Customers pay the fees !

Such elaborate controls have bred an equally extensive defence mechanism. The NTC publishes carefully costed rates per hour for demurrage, according to vehicle and body type; hauliers are being encouraged to cost their operations minutely — and now the Government has given legal backing to the NTC members — and they alone — charging customers 20 centavos (about 2p) per consignment note towards NTC association funds. The 20 cents is payable whether the consignment note refers to a 101b parcel or a 10-ton load.

The haulier bulks these monies up and pays them into the NTC monthly — so customers are paying the hauliers' membership fees!

Leo Curtis told me that a 40-tonne-gvw artic running about 4000 miles a month would have a total operating "cost", including overheads and profit, of only 9 centavos /ton-km, which is less than 2p a On the heavily freighted 400km route from Curitiba to Sao Paulo the official haulage rate varies from less than lp per ton-mile to about 3p /ton-mile according to consignment size and value.

Revenue is limited for many hauliers because on dirt roads in the rainy season they can load trucks to only two-thirds of rated capacity.

Legal loading is one of the points on which the Brazilian authorities are sharp. They have weighbridges on the most heavily used truck routes — but they commonly regard overloading up to 1+ tonnes as an allowable tolerance, and though the fines for heavier infringements are based on the severity of the overloading they're still less than the extra profit.

A peculiar feature of Brazilian tax is that trucks pay an amount according to their maximum load capacity — but each vehicle pays the tax applicable in its year of registration. Since taxes keep rising like other things (national inflation was down to 12 per cent last year, compared with frightening annual figures of between 90 per cent and 140 per cent in the early Sixties) an old truck pays less tax than its identical, but new, twin.

The NTC "enjoys" published rates — a two-edged sword. Over its 10 years existence the association, through its

representatives in 100 towns and 24 regions, organized as a federation of state haulage syndicates, built up a rates system, which was published.

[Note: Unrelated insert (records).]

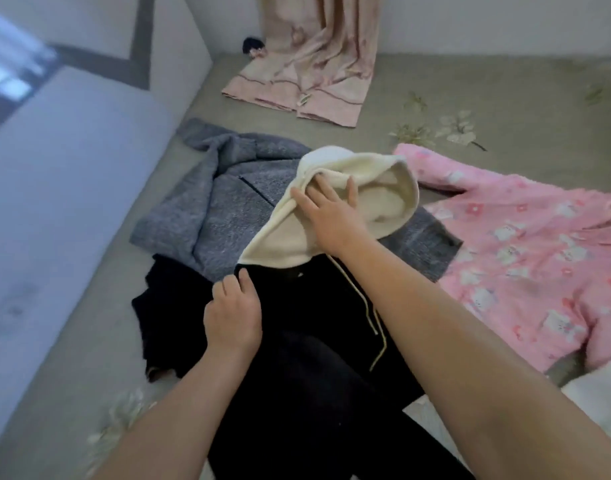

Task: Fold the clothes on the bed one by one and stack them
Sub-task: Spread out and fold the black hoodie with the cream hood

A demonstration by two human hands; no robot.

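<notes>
Right hand (pixel 326 211) lies flat, fingers straight, on cream fleece hood lining (pixel 335 206) of black hoodie (pixel 297 341). Left hand (pixel 233 313) pinches black fabric at hood's lower edge. Grey knit sweater (pixel 214 209) underneath; pink printed pyjama top (pixel 525 251) just right. Grey-green bedsheet (pixel 505 88) bare beyond.

This is a bedroom in a home. A bed (pixel 470 98) with a grey-green floral sheet fills the view, set against plain white walls (pixel 470 19). A pink curtain (pixel 318 53) hangs down onto the bed's far edge. Household clothes lie scattered on it: a grey knit (pixel 221 209), pink printed pyjamas (pixel 525 251), and what seems a dark hoodie (pixel 297 341).
</notes>
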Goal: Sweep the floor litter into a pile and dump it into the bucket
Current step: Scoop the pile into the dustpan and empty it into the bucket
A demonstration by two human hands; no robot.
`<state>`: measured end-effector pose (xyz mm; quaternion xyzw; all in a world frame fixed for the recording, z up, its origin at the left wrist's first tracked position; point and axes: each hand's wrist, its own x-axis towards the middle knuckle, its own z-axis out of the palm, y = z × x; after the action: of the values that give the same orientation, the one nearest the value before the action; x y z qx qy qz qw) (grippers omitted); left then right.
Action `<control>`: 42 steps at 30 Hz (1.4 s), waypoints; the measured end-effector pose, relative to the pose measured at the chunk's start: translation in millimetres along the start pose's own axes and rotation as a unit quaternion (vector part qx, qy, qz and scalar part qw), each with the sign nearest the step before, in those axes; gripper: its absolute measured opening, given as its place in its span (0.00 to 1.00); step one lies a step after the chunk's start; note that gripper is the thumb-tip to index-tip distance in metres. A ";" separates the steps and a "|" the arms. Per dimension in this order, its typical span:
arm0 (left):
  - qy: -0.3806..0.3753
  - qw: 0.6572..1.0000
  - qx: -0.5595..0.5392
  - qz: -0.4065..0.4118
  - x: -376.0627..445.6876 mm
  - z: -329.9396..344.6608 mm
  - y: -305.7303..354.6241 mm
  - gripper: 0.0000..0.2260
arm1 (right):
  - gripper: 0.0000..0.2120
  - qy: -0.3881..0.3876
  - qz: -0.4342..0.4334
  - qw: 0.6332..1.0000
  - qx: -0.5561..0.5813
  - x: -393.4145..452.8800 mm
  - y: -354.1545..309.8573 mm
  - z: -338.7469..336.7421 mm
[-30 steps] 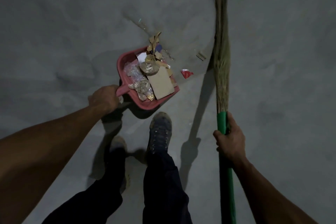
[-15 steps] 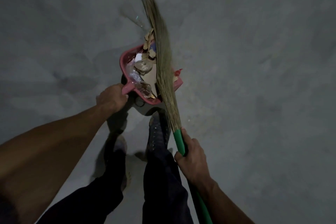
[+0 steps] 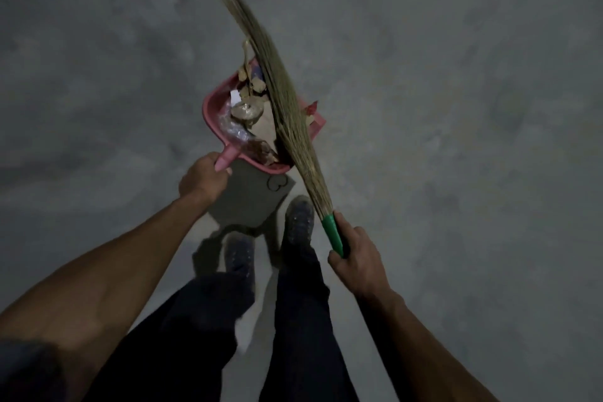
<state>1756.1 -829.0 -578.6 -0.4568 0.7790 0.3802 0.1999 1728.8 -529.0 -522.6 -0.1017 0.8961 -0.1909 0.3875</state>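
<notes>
The left hand (image 3: 203, 180) grips the handle of the pink dustpan (image 3: 212, 114), which is full of litter (image 3: 248, 114) above the floor (image 3: 456, 107). The right hand (image 3: 357, 259) grips the broom (image 3: 287, 107), its bristles lying across the pan.

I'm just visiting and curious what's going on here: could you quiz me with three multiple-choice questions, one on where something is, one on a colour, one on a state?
1. Where do the broom bristles lie?
A. Across the litter in the dustpan
B. Flat on the floor behind the feet
C. Inside a bucket

2. What colour is the broom handle?
A. Blue
B. Green
C. Yellow

3. What state is the dustpan in?
A. Empty
B. Loaded with litter
C. Turned upside down

Answers:
1. A, the bristles cross the pan from its near rim to past its far edge.
2. B, the right hand grips a green handle.
3. B, paper and wrappers fill the pan, which the left hand holds by its pink grip.
</notes>
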 end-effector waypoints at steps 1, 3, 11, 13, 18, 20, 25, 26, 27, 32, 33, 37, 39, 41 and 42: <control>0.011 1.000 0.002 0.000 -20.3 -18.7 1.9 0.09 | 0.38 0.001 -0.008 1.000 -0.007 -18.0 -10.7 -10.9; 0.036 0.999 -0.004 0.003 -61.7 -53.9 3.9 0.08 | 0.38 0.005 -0.038 0.999 -0.018 -54.2 -30.3 -31.1; 0.145 0.989 0.018 0.000 -232.7 -144.1 -26.5 0.11 | 0.38 0.000 -0.137 0.989 -0.061 -180.5 -86.7 -81.3; 0.172 0.984 0.034 -0.002 -271.9 -152.2 -38.2 0.12 | 0.39 0.000 -0.164 0.984 -0.072 -204.7 -91.8 -86.1; 0.219 0.975 -0.003 -0.027 -361.8 -144.4 -76.5 0.11 | 0.40 -0.008 -0.246 0.963 -0.112 -257.8 -79.5 -86.0; 0.236 0.970 -0.034 -0.057 -397.7 -129.3 -96.5 0.10 | 0.40 -0.021 -0.280 0.951 -0.129 -277.3 -67.5 -81.5; 0.291 0.941 -0.097 -0.143 -501.9 -79.6 -145.0 0.11 | 0.40 -0.062 -0.366 0.910 -0.182 -331.8 -44.3 -69.2; 0.304 0.933 -0.110 -0.158 -525.3 -69.2 -155.0 0.11 | 0.40 -0.076 -0.382 0.901 -0.193 -345.3 -41.6 -66.4; 0.315 0.925 -0.123 -0.170 -549.5 -58.8 -166.4 0.11 | 0.39 -0.087 -0.396 0.891 -0.206 -359.9 -39.0 -63.0; 0.368 0.871 -0.189 -0.266 -663.4 -9.6 -231.6 0.10 | 0.40 -0.154 -0.462 0.832 -0.266 -427.3 -32.3 -28.5; 0.381 0.857 -0.199 -0.284 -686.4 -0.9 -245.4 0.10 | 0.40 -0.170 -0.476 0.817 -0.277 -440.8 -32.5 -17.3; 0.419 0.800 -0.259 -0.343 -767.9 41.0 -302.4 0.09 | 0.39 -0.214 -0.529 0.757 -0.318 -492.7 -36.4 32.9; 0.437 0.773 -0.285 -0.362 -806.0 59.9 -331.2 0.09 | 0.39 -0.232 -0.547 0.732 -0.332 -521.8 -35.4 62.1; 0.451 0.743 -0.311 -0.384 -843.0 78.5 -362.1 0.09 | 0.39 -0.254 -0.561 0.708 -0.344 -550.7 -34.3 94.5; 0.452 0.731 -0.316 -0.401 -862.3 86.2 -377.2 0.08 | 0.39 -0.263 -0.568 0.697 -0.350 -565.6 -33.4 112.1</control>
<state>2512.2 -390.3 -219.4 -0.8814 0.3567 0.2377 -0.1986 2196.2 -402.1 -208.0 -0.7656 0.5319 -0.0124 0.3616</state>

Now, while the rates have no Government backing, there is implied official blessing for any increases the NTC can get (annually or more often) after presenting a most detailed case to the Price Control commission.

This is obviously useful in negotiations with customers, but the increases are percentage increments on rates which may never have been adequate in the first place, though now hallowed by usage. Also, as NTC members have found to their irritation, publishing the most detailed rates schedules provides the rates-cutters with their own ready-reckoner. NTC rates are based on eight classifications of traffic according to weight /volume, with a base of 300kg /sq metre. Scales B to G are then approximately 10 per cent higher for each successively less dense class of freight (lead travels cheaply, feathers expensively); and a top Scale H is for special traffics, such as high-value or fragile loads, by negotiation.

Losing the rates battle by inches

When the association goes to the price commission for a rates increase it has to present a most detailed case, showing not only the average of price rises throughout Brazil for any particular basic commodity such as fuel, but the exact calculation of the effect of this on a range of typical haulage vehicles running certain average mileages.

Despite detailed submissions running to perhaps 10 pages of foolscap for a single increase the Price Control Commission seldom grants anything like the full amount. I was shown a submission for 18 per cent, on which about 12 per cent had been allowed.

Presented to the customer, it is paid without question and passed straight on; all Brazil operates on official price levels and increments. But as each permitted rates increase falls short of the actual cost increase, hauliers are in the frustrating situation of seeing their small profits slipping away in the midst of a road transport boom.